At this point the sleuth object constructed from the kallisto runs has information about the data, the experimental design, the kallisto estimates, the model fit, and the testing. In other words it contains the entire analysis of the data. There is, however, one piece of information that can be useful to add in, but that is optional. In reading the kallisto output sleuth has no information about the genes transcripts are associated with, but this can be added allowing for searching and analysis of significantly differential transcripts by their associated gene names.

Since the example was constructed with the ENSEMBL human transcriptome, we will add gene names from ENSEMBL using biomaRt (there are other ways to do this as well):

First, install biomaRt with

source("http://bioconductor.org/biocLite.R")
biocLite("biomaRt")

Then collect gene names with

mart <- biomaRt::useMart(biomart = "ENSEMBL_MART_ENSEMBL",
  dataset = "hsapiens_gene_ensembl",
  host = 'ensembl.org')
t2g <- biomaRt::getBM(attributes = c("ensembl_transcript_id", "ensembl_gene_id",
    "external_gene_name"), mart = mart)
t2g <- dplyr::rename(t2g, target_id = ensembl_transcript_id,
  ens_gene = ensembl_gene_id, ext_gene = external_gene_name)

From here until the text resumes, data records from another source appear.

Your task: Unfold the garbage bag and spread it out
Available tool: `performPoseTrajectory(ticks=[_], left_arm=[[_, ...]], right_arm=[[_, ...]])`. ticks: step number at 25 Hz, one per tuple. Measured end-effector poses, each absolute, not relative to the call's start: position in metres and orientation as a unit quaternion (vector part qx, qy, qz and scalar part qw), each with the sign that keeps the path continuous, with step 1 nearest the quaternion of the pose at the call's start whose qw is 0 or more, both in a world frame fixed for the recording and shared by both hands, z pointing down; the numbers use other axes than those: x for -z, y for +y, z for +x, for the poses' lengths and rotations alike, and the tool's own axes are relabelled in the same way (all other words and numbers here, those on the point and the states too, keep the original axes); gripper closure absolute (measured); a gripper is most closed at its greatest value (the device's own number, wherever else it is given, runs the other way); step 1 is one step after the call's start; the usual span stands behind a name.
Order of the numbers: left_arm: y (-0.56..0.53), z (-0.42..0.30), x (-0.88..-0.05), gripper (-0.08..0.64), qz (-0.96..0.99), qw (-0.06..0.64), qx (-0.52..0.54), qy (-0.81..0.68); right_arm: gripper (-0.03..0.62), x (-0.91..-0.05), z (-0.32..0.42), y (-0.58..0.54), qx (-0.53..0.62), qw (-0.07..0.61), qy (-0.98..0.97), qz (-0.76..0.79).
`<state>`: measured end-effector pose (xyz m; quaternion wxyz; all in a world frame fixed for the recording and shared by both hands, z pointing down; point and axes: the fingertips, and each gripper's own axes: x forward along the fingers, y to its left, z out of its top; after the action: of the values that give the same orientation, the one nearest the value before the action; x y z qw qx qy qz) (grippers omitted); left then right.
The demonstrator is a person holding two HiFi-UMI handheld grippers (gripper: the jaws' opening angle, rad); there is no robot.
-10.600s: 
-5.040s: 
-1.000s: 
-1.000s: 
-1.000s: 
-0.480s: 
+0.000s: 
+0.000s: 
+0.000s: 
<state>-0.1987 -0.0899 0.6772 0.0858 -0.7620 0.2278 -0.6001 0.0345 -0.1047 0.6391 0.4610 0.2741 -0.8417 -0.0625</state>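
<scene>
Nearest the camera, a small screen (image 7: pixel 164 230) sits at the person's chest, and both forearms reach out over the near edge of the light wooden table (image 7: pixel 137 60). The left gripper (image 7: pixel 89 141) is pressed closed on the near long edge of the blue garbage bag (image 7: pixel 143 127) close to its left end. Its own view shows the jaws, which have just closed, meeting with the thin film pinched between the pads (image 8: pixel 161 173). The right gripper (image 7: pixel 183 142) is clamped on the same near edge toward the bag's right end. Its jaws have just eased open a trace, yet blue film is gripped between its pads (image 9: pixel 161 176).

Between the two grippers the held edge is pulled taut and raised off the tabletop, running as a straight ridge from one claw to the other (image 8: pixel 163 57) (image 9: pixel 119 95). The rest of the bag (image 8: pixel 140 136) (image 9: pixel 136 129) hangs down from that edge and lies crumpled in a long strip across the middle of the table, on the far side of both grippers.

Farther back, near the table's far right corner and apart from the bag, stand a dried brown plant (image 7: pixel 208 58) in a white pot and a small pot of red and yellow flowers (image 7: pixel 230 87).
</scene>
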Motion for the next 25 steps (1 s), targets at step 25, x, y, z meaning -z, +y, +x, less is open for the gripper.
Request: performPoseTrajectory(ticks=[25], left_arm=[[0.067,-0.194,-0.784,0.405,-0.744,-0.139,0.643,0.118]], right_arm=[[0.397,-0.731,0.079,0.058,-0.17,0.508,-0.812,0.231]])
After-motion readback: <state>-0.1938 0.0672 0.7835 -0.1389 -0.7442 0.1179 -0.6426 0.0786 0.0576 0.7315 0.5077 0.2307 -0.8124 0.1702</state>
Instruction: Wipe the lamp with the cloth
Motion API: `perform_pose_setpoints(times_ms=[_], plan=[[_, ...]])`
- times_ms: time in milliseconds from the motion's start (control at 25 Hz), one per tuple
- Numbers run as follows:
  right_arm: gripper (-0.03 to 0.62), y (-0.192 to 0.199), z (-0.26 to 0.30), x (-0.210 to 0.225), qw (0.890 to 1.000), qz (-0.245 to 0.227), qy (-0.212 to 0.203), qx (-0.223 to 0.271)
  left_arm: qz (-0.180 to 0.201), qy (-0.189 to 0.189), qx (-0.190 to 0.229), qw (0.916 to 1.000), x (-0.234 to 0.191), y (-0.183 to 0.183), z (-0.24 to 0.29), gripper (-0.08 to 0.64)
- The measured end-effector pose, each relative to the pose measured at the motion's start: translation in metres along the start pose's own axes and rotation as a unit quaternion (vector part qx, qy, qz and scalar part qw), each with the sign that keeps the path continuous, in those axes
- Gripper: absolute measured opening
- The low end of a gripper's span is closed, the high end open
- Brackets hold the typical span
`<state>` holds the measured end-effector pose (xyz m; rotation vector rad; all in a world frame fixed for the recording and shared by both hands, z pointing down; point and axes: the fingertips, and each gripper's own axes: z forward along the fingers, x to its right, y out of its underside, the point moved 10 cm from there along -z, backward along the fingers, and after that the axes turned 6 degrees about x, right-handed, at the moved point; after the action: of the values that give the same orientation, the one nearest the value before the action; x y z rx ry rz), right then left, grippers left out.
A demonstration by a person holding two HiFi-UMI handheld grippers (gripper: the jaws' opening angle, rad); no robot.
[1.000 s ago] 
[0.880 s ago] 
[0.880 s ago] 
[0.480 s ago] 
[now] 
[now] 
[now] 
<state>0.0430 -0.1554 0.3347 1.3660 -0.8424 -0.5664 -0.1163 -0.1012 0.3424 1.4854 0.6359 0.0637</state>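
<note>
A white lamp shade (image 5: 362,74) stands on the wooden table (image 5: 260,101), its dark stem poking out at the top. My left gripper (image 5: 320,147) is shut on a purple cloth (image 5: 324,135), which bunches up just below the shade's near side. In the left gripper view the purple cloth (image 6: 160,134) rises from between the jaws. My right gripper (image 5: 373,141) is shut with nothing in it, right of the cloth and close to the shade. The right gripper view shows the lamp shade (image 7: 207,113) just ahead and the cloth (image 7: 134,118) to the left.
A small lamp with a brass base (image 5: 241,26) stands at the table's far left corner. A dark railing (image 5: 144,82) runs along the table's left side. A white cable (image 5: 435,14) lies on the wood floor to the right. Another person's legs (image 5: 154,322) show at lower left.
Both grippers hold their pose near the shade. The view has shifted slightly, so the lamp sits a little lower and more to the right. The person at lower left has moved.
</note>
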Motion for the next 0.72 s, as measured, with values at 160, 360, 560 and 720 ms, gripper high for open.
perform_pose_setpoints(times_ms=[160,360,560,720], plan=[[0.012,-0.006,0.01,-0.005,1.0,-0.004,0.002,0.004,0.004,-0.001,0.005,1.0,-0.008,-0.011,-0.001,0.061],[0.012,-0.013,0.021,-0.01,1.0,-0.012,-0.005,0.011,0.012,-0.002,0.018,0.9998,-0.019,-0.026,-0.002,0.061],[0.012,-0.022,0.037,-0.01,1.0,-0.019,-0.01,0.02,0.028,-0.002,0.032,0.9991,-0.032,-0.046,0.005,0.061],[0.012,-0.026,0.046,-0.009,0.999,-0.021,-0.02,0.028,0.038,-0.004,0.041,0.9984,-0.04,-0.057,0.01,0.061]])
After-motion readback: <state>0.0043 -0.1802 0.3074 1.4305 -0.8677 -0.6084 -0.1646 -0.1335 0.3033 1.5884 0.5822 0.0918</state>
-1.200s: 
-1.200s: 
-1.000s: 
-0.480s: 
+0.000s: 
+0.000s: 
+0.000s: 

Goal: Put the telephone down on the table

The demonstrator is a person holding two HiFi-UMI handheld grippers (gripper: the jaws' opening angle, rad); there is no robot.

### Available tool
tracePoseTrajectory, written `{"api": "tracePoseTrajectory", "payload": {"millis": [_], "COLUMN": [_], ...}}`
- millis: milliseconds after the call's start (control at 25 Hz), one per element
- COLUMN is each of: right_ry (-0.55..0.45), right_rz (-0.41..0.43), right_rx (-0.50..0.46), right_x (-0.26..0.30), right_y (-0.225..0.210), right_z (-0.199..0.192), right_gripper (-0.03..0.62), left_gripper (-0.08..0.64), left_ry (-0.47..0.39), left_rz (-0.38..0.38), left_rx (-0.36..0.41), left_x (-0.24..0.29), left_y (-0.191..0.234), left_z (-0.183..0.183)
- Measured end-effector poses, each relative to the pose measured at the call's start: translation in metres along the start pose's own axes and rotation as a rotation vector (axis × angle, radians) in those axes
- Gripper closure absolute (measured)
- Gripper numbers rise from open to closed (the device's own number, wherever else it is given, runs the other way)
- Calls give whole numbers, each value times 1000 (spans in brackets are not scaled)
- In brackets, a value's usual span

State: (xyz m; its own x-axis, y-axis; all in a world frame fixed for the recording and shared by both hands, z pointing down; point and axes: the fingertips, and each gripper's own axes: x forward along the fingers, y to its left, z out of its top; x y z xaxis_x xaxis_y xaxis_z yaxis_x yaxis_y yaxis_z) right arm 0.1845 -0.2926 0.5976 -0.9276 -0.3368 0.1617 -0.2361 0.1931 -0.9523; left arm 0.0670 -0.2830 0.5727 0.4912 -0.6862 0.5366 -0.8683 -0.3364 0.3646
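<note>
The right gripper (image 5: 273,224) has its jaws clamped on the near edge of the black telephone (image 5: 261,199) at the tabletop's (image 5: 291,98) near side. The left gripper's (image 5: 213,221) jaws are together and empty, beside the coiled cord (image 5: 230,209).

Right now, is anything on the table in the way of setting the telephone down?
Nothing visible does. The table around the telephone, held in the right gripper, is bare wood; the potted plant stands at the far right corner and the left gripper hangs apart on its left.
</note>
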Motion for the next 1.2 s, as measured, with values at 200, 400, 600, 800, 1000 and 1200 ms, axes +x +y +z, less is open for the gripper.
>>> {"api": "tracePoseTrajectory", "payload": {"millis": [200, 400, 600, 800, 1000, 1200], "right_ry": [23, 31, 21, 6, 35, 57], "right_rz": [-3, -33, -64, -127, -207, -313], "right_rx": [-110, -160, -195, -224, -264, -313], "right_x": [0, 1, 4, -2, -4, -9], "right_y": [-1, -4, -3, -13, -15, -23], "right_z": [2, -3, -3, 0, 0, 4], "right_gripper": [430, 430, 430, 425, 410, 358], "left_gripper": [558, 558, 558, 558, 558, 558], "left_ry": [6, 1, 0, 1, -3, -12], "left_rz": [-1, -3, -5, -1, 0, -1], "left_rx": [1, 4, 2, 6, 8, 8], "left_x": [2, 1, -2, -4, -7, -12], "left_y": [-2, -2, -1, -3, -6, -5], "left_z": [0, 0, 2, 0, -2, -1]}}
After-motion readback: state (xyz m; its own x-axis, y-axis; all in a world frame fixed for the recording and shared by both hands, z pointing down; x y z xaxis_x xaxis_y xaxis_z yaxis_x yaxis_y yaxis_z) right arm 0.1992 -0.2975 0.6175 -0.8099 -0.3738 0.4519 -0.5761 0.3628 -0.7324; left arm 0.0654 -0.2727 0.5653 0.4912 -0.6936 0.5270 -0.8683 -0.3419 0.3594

and add them into the sleuth table with

so <- sleuth_prep(s2c, target_mapping = t2g)
## reading in kallisto results
## dropping unused factor levels
## ......
## 
## normalizing est_counts
## 51842 targets passed the filter
## normalizing tpm
## merging in metadata
## summarizing bootstraps
## 
so <- sleuth_fit(so, ~condition, 'full')
## fitting measurement error models
## shrinkage estimation
## computing variance of betas
so <- sleuth_fit(so, ~1, 'reduced')
## fitting measurement error models
## shrinkage estimation
## computing variance of betas
so <- sleuth_lrt(so, 'reduced', 'full')

This addition of metadata to transcript IDs is very general, and can be used to add in other information.

The easiest way to view and interact with the results is to generate the sleuth live site that allows for exploratory data analysis:

sleuth_live(so)

Among the tables and visualizations that can be explored with sleuth live are a number of plots that provide an overview of the experiment. For example, a PCA plot provides a visualization of the samples:

plot_pca(so, color_by = 'condition')

Various quality control metrics can also be examined. The count distributions for each sample (grouped by condition) can be displayed using the plot_group_density command:

plot_group_density(so, use_filtered = TRUE, units = "est_counts",
  trans = "log", grouping = setdiff(colnames(so$sample_to_covariates),
  "sample"), offset = 1)

This walkthrough concludes short of providing a full tutorial on how to QC and analyze an experiment. For help and to get questions answered see the kallisto-sleuth user group.